La cour d’appel de Douai, statuant en référé le 12 mars 2024, a été saisie d’une demande d’expertise concernant un véhicule présentant des désordres mécaniques allégués. Le juge des référés a accédé à cette demande en désignant un expert et en fixant une provision à la charge du demandeur. Cette ordonnance illustre le régime procédural de l’expertise en référé et en précise les conditions d’ouverture ainsi que les modalités pratiques de mise en œuvre.
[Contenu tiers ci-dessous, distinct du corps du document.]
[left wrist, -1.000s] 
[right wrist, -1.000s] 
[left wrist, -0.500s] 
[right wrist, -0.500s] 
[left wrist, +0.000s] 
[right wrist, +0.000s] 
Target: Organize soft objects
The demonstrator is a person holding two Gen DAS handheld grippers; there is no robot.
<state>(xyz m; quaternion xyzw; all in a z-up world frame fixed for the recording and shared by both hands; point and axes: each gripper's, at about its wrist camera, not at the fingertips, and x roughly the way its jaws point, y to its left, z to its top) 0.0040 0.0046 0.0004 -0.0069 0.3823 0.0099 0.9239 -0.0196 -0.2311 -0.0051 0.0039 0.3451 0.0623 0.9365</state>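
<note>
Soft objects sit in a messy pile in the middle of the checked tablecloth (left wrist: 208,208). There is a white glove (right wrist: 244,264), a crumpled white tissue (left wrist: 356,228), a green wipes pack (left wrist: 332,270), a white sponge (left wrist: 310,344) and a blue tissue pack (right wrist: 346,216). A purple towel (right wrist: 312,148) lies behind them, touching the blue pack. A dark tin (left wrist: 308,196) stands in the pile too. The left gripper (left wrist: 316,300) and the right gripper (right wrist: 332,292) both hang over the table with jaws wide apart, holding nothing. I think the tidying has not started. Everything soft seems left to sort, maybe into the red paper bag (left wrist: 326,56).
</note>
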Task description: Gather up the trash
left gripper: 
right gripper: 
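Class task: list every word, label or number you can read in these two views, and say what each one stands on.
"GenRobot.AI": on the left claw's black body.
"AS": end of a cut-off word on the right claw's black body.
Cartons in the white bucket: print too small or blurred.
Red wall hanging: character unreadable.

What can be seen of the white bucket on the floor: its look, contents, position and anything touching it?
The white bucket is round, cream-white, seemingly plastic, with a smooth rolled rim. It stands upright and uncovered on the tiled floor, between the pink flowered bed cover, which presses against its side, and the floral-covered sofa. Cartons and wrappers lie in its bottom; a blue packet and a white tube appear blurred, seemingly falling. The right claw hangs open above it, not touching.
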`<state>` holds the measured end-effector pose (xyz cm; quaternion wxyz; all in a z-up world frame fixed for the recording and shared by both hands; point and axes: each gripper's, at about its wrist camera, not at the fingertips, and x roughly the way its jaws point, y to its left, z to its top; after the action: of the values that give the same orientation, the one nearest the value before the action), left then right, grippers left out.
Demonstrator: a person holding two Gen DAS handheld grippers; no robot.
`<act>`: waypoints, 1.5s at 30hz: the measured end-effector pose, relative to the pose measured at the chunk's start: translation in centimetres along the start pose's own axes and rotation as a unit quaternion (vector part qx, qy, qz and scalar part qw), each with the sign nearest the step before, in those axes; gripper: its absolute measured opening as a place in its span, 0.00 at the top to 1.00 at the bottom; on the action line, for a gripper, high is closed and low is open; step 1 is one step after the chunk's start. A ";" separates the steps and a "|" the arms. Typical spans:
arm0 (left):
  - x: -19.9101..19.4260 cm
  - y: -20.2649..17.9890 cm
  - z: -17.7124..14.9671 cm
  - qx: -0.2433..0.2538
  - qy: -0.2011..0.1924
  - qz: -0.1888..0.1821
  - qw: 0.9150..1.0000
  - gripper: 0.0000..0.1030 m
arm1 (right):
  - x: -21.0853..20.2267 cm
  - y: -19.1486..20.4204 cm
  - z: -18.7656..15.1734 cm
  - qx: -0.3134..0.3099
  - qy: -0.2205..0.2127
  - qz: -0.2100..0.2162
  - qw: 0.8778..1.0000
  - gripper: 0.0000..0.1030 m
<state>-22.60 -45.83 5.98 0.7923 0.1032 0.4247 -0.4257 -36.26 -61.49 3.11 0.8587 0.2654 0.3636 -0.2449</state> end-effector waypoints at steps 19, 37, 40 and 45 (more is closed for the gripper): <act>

Les conditions de la désignation d’un expert en référé

Le juge vérifie d’abord l’existence d’un différend justifiant une mesure urgente. L’ordonnance constate simplement que la mesure est « urgente et justifiée » sans détailler les éléments de l’urgence. Cette appréciation souveraine révèle une interprétation large du critère de l’urgence en matière d’expertise. Elle s’inscrit en cohérence avec une jurisprudence admettant que des désordres anciens peuvent justifier une prompte réponse. « Il convient aussi de relever que l’absence d’expertise amiable ne fait pas obstacle à l’expertise judiciaire, dans la mesure où les désordres dont fait état Madame [I] [Z] semblent anciens, récurrents et d’une importance certaine, de sorte qu’ils appellent une prompte réponse. » (Tribunal judiciaire de Dax, le 6 janvier 2026, n°25/00221)

La décision souligne ensuite le caractère non préjudiciable de la mesure pour les droits des parties. La formule « sans y préjudicier » est systématiquement rappelée concernant les droits au fond. Cette précaution de rédaction est essentielle pour préserver l’office du juge du fond. Elle garantit que l’expertise ne préjuge en rien de l’issue du litige sur le fond. Le juge des référés se cantonne ainsi strictement à son rôle de prise de mesures provisoires nécessaires.

La mise en œuvre pratique de la mesure d’instruction

La mission de l’expert est définie de manière extrêmement précise et complète. Elle couvre l’examen des désordres, leur origine, et l’évaluation de tous les chefs de préjudice. Cette énumération détaillée guide l’expert et circonscrit strictement son champ d’intervention. Elle évite ainsi les dérives vers des investigations trop larges ou hors sujet. La mission vise à éclairer le juge sur des points techniques précis nécessaires à la résolution du litige.

Le financement de l’expertise est assuré par une provision à la charge du demandeur. La fixation de son montant et le délai de consignation sont des garanties procédurales importantes. La caducité de la décision en cas de défaut de consignation assure l’efficacité de la mesure. Cette charge provisoire peut être ultérieurement répartie par le juge du fond. Cette solution équilibre le besoin d’avancer rapidement les frais et la protection des intérêts de la partie qui supporte cette avance.

Source : Cour de cassation – Base Open Data « Judilibre » & « Légifrance ».